= Walter F. Huebner =

American astrophysicist (1928–2021)

Dr. Walter F. Huebner (February 22, 1928, in New York City – June 1, 2021, in Norman, Oklahoma) was an astrophysicist who wrote several books on comets including close-orbit and asteroids that may collide with the Earth, and how to prevent catastrophic collisions.

He received his Ph.D. from Yale in 1959. He worked as a leading scientist at Los Alamos National Laboratory from 1957 to 1987, and was associated with Southwest Research Institute in San Antonio, Texas, from 1987 to 2018.

He was affiliated with the IAU, Division XII, Commission 14 Atomic & Molecular Data, Division III WG Near Earth Objects, and Division XII Union-Wide Activities. He was the President of Division III, Commission 15 Physical Study of Comets & Minor Planets (2006–2009), Vice-President of Division III, Commission 15 Physical Study of Comets & Minor Planets (2003–2006), and an Organizing Committee Member of Division III Planetary Systems Sciences (2006–2009).

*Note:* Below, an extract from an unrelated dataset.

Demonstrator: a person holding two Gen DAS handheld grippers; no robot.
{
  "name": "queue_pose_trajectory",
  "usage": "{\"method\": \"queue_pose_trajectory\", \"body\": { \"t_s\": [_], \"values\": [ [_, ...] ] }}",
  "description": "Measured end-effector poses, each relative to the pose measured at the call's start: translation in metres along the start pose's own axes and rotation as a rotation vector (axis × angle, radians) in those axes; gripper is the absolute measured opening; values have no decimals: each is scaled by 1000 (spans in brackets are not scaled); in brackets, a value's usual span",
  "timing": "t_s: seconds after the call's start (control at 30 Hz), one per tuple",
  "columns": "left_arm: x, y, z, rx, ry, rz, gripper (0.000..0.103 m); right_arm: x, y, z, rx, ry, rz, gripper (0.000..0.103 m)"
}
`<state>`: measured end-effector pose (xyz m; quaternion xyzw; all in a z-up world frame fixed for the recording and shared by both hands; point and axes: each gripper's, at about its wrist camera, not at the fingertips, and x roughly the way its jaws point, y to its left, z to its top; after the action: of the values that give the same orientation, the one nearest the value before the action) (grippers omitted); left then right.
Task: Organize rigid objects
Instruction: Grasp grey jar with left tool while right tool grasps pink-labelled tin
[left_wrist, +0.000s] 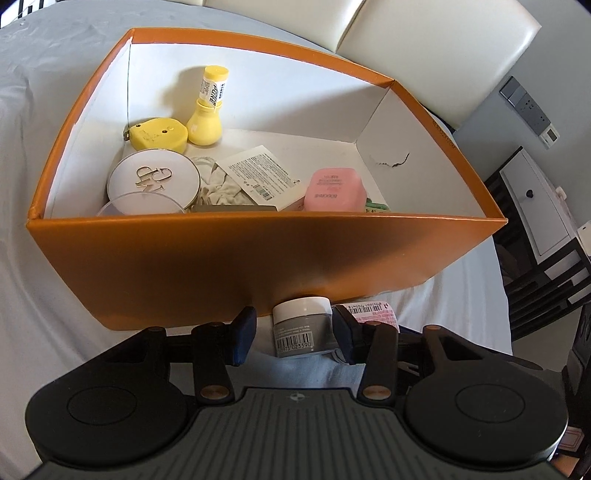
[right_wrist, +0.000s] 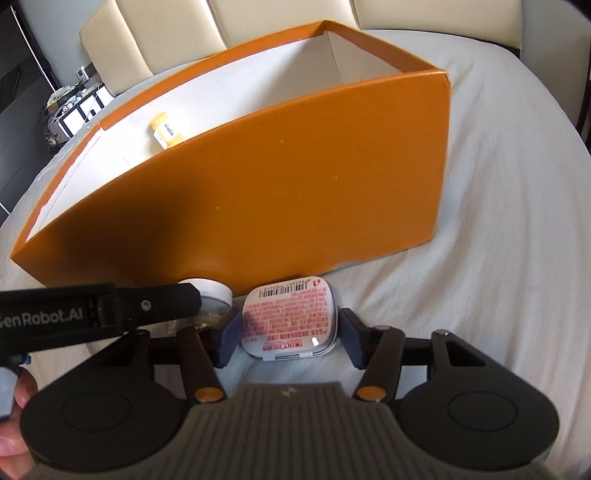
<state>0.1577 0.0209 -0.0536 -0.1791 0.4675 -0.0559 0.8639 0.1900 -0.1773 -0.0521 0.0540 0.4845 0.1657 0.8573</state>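
Both grippers down at the near wall of the orange box (left_wrist: 229, 266), each straddling an item on the grey sheet (right_wrist: 498, 221).

Your left gripper (left_wrist: 293, 334) had its jaws part open around the small grey jar with white lid (left_wrist: 303, 325); right pad looked to touch the jar, left pad stood clear, so no grip. The jar sat just in front of the box wall. Your right gripper (right_wrist: 286, 332) straddled the mint tin (right_wrist: 290, 317), jaws part open, gaps on both sides, nothing held. The tin lay flat, label up, just in front of the same wall, right beside the jar. Inside the box: yellow bottle (left_wrist: 208, 107), yellow case (left_wrist: 157, 133), white round compact (left_wrist: 155, 179), pink case (left_wrist: 336, 190), white packet (left_wrist: 260, 171).
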Motion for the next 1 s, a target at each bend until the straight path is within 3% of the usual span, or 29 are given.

Asteroid (7921) Huebner has been named in his honor.

== Bibliography ==
- G. H. F. Diercksen, W. F. Huebner, and P. W. Langhoff., eds. Molecular Astrophysics: State of the Art and Future Directions. Dordrecht: D. Reidel Pub. Co., 1985. ISBN 978-90-277-2081-8
- Walter F. Huebner, ed. Physics and Chemistry of Comets. Berlin: Springer-Verlag, 1990. ISBN 978-0-387-51228-0
- Walter F. Huebner. Heat and gas diffusion in comet nuclei. Bern : ISSI, International Space Science Institute; Noordwijk : ESA Publications Division, 2006. OCLC 428187061
- Huebner, W. F., and W. David Barfield. Opacity. 2014. New York : Springer, 2014. ISBN 978-1-4614-8797-5.